Dibattito sulle prospettive di Aginform

Roberto Gabriele risponde ad Alessandro Mazzone

Caro Mazzone,

non ti rispondo ufficialmente, ma personalmente. La scelta di Aginform come foglio di corrispondenza tra compagni mi impone di rispettare le regole.

Mi sembra che tu abbia colto perfettamente un dato. Dopo l'89, quelli che si ritenevano ancora comunisti dovevano capire in che modo continuare ad esserlo. Questo chiarimento andava fatto non solo nei confronti dei gruppetti 'rivoluzionari' preesistenti all'evento, ma anche e sopratutto verso i 'rifondatori' del comunismo o i continuisti che ancora occupano la scena senza aver risposto agli interrogativi che le vicende storiche hanno posto. La cosa riguardava tutti quei compagni che, non identificandosi con il 'nuovo' comunismo, si ponevano il problema del 'che fare?'.

Giustamente dire 'il comunismo è morto, viva il comunismo' è troppo riduttivo. Qualcuno ci ha provato, ma non ha risolto la questione di prospettiva. Noi diciamo, e mi sembra di capire che tu sei d'accordo su questo, che la risposta al quesito sta nella dinamica storica su cui i comunisti riescano a  ridefinire una loro egemonia come è accaduto nell'800 e nel 900.

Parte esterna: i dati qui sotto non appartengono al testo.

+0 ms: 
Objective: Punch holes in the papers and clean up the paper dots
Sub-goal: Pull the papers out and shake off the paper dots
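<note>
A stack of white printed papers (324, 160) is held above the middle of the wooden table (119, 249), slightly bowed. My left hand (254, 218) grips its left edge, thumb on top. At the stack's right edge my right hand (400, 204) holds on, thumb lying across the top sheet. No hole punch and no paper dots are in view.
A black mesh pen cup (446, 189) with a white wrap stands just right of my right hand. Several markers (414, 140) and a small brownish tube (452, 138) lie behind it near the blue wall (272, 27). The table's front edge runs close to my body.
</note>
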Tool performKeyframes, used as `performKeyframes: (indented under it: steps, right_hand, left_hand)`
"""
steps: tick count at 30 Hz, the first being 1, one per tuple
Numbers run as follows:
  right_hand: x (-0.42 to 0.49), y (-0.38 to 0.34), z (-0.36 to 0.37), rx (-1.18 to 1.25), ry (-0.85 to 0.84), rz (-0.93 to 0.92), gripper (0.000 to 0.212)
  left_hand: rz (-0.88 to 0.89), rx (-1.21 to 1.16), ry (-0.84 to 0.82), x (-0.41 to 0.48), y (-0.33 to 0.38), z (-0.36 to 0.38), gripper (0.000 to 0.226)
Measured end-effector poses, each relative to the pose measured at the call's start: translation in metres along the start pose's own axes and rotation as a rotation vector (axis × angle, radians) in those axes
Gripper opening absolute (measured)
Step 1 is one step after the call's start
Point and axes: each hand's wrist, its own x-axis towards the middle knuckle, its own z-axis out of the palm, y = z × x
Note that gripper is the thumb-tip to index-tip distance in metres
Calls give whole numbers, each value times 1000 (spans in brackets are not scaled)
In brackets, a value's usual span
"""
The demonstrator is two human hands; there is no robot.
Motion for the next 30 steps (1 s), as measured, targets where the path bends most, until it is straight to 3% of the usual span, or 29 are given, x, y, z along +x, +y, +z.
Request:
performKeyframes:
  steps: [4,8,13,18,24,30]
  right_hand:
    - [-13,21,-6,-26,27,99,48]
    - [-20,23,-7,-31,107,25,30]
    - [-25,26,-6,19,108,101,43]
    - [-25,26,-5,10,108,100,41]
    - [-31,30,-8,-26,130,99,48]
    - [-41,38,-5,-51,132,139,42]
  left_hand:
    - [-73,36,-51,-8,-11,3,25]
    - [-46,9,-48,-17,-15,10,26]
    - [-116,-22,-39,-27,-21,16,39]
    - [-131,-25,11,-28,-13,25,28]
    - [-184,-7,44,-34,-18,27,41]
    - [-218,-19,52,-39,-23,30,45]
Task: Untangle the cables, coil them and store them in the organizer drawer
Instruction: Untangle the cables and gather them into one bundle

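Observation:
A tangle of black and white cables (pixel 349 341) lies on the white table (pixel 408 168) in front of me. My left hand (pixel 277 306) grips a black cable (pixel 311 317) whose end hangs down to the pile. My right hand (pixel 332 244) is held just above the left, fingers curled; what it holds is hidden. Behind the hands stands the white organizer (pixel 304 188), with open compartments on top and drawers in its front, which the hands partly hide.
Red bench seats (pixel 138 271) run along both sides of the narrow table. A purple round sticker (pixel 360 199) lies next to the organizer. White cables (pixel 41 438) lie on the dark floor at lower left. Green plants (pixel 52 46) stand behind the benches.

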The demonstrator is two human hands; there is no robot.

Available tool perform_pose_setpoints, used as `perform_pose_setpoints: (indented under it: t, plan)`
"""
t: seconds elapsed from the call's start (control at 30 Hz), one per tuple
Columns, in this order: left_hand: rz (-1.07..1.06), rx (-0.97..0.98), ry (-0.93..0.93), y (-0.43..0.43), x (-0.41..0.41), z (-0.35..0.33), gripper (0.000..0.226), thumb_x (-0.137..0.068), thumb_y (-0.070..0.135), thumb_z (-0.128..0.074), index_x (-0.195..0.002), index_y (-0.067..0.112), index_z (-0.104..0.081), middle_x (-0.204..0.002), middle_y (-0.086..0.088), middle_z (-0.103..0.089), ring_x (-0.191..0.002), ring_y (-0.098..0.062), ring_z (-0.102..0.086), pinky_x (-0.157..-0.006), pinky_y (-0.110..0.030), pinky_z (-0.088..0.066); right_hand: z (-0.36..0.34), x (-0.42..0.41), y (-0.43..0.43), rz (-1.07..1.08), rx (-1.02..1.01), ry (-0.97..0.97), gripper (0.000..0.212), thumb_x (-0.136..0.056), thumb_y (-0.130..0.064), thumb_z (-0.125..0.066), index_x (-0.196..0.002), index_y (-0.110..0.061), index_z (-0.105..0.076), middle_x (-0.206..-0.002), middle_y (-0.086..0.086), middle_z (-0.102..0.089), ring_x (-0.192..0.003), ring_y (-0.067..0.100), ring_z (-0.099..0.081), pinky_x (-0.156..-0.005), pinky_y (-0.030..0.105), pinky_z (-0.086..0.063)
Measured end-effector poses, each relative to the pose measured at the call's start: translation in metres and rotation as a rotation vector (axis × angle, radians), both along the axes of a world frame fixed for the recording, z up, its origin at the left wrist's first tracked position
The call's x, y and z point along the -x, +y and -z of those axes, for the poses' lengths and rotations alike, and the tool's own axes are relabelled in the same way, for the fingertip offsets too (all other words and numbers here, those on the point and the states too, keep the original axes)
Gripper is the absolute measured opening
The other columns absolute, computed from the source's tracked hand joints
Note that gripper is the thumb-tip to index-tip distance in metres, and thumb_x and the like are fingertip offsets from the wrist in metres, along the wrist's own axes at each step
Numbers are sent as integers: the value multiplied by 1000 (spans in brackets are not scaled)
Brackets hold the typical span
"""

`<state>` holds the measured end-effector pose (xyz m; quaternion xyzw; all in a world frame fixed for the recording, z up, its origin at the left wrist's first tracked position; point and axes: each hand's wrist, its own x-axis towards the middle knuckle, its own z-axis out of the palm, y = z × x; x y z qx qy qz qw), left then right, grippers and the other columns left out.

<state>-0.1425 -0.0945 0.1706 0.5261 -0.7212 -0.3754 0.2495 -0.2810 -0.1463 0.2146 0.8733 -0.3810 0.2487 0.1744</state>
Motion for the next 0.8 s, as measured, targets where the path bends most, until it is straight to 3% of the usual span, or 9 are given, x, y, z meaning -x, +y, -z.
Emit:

La questione è su quali punti questo può avvenire. Il dibattito deve concentrarsi su questo. La questione delle 'reti', aldilà del giudizio su quelle esistenti, rappresenta un escamotage metodologico che non ci fa fare passi avanti. E se non abbiamo fatto passi in avanti è perché, da una parte, non siamo riusciti a individuare bene questi punti e dall'altra perché la devastazione culturale e teorica  rappresenta la base oggettiva delle difficoltà.

Come dire, è il serpente che si morde la coda. Finora i tentativi di uscirne ci hanno portato all'Ernesto e dintorni. Cioè a scoprire l'acqua calda, che è la madre di tutti gli opportunismi. E attorno a questa esperienza sono ruotati tutti i progetti del comunismo 'critico' senza cavarne un ragno dal buco. Ti ho inviato il testo di Preve perché mi sembra che egli ha il coraggio almeno di dire le cose come stanno senza partire dai tradizionali parametri che hanno sempre rappresentato il comunismo 'critico' occidentale. Quali sono questi parametri? L'analisi dei processi produttivi, cioè la comprensione di come il capitale sviluppa la sua dinamica nell'epoca attuale, senza rendere politico e storicamente determinato un progetto comunista che sappia agire in modo rivoluzionario oggi.

Dobbiamo dire, e personalmente mi sono sforzato di esprimerlo in questi anni, che le vicende post '89 non potevano permettere di capire immediatamente il da farsi. Certo, c'era la guerra imperialista e l'ondata anticomunista, ma da questo a individuare una strategia di ripresa ce ne passava. Mi sembra che i processi storici ci insegnano che la ripresa debba essere costruita su basi reali, di analisi e di proposta politica. Mi sembra che molti abbiano scambiato la ripresa con il social forum o con la 'disobbedienza' politica o col sindacalismo di base. Che c'entra questo con le questioni che abbiamo davanti e su cui si sta arenando anche l'esperienza di Aginform? Credo molto poco.

Mi permetto quindi di esprimere quelle che sono le esigenze irrisolte su cui i comunisti dovrebbero misurarsi.

55 numeri di Aginform hanno tentato di produrre un risultato significativo su queste basi. Non ci siamo riusciti. In che cosa abbiamo sbagliato? Quali sono i limiti oggettivi che ci hanno impedito di andare avanti? E' questa la discussione che a mio parere andrebbe fatta .Col contributo di tutti quelli che sono interessati .Mi rivolgo ai comunisti 'sparsi' più che alle reti.